WHAT IS REQUIRED: Across the listing that follows, work out how many lines carry the string "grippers". Provide that number and nothing else.
THE DATA START
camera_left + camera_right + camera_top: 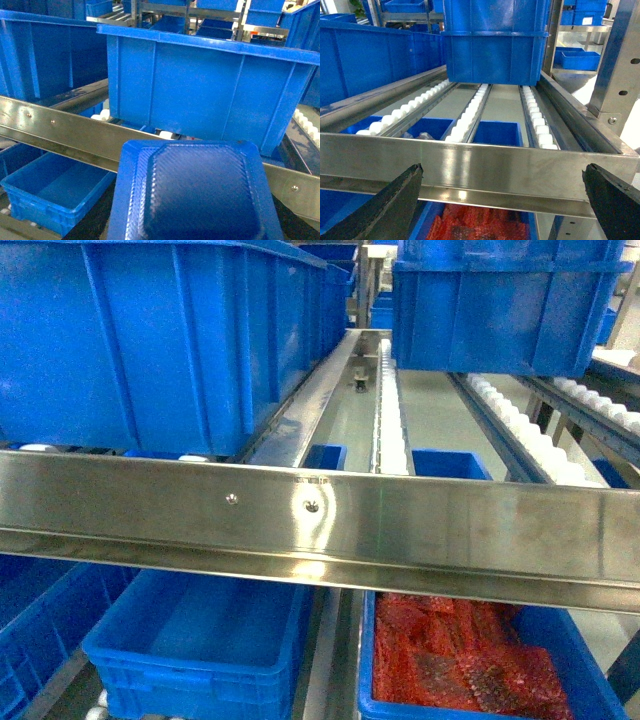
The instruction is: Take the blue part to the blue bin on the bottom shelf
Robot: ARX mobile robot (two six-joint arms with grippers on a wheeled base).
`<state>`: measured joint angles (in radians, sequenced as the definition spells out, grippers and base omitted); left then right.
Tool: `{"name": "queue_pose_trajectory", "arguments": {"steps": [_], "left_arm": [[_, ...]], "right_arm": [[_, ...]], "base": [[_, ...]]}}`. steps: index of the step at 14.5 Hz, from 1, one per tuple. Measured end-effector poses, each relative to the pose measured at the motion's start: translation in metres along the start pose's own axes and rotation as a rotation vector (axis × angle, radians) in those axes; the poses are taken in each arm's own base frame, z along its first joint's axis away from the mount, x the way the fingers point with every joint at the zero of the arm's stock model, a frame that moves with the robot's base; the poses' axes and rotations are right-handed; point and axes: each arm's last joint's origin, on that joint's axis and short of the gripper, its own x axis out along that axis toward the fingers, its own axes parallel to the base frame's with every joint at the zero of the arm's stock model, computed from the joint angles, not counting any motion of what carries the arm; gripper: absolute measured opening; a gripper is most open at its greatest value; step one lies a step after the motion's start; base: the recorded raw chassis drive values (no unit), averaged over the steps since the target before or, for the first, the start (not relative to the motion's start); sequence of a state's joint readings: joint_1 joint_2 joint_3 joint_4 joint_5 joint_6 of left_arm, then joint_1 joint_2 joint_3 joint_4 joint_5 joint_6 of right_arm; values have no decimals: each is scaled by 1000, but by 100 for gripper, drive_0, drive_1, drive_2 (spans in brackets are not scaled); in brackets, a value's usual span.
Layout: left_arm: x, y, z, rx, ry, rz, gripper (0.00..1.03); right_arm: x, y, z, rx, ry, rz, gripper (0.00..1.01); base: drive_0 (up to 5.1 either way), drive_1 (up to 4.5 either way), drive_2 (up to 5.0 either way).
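The blue part (195,195), a square moulded piece with a woven texture, fills the bottom of the left wrist view. It hangs in front of the steel rail, with my left gripper shut on it and its fingers hidden beneath. The bottom shelf (300,505) shows as a steel front rail with small rivets and roller tracks behind. A large blue bin (200,90) stands on those rollers just beyond the part. My right gripper (502,172) is open wide before the same rail (485,165), holding nothing. Neither gripper appears in the head view.
Under the rail sit an empty blue bin (200,640) on the left and a blue bin of red mesh parts (460,660) on the right. More blue bins (500,300) stand on the roller tracks (390,410). A steel upright (620,65) rises at the right.
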<state>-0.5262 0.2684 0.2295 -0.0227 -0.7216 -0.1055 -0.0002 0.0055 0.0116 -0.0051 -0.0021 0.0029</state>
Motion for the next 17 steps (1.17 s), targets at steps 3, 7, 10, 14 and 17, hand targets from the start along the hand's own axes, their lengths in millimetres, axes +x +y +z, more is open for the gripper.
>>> {"name": "queue_pose_trajectory", "arguments": {"steps": [3, 7, 10, 14, 17], "left_arm": [[0, 0, 0, 0, 0, 0, 43], [0, 0, 0, -2, -2, 0, 43], [0, 0, 0, -1, -1, 0, 43], [0, 0, 0, 0, 0, 0, 43], [0, 0, 0, 0, 0, 0, 43]], "right_arm": [[0, 0, 0, 0, 0, 0, 98], [0, 0, 0, 0, -3, 0, 98], [0, 0, 0, 0, -2, -1, 98], [0, 0, 0, 0, 1, -2, 98], [0, 0, 0, 0, -1, -2, 98]], "base": [[0, 0, 0], [0, 0, 0], [0, 0, 0], [0, 0, 0], [0, 0, 0]]}}
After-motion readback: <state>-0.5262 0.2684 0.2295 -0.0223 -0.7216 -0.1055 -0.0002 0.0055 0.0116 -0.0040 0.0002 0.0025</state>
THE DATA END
RESPONSE: 2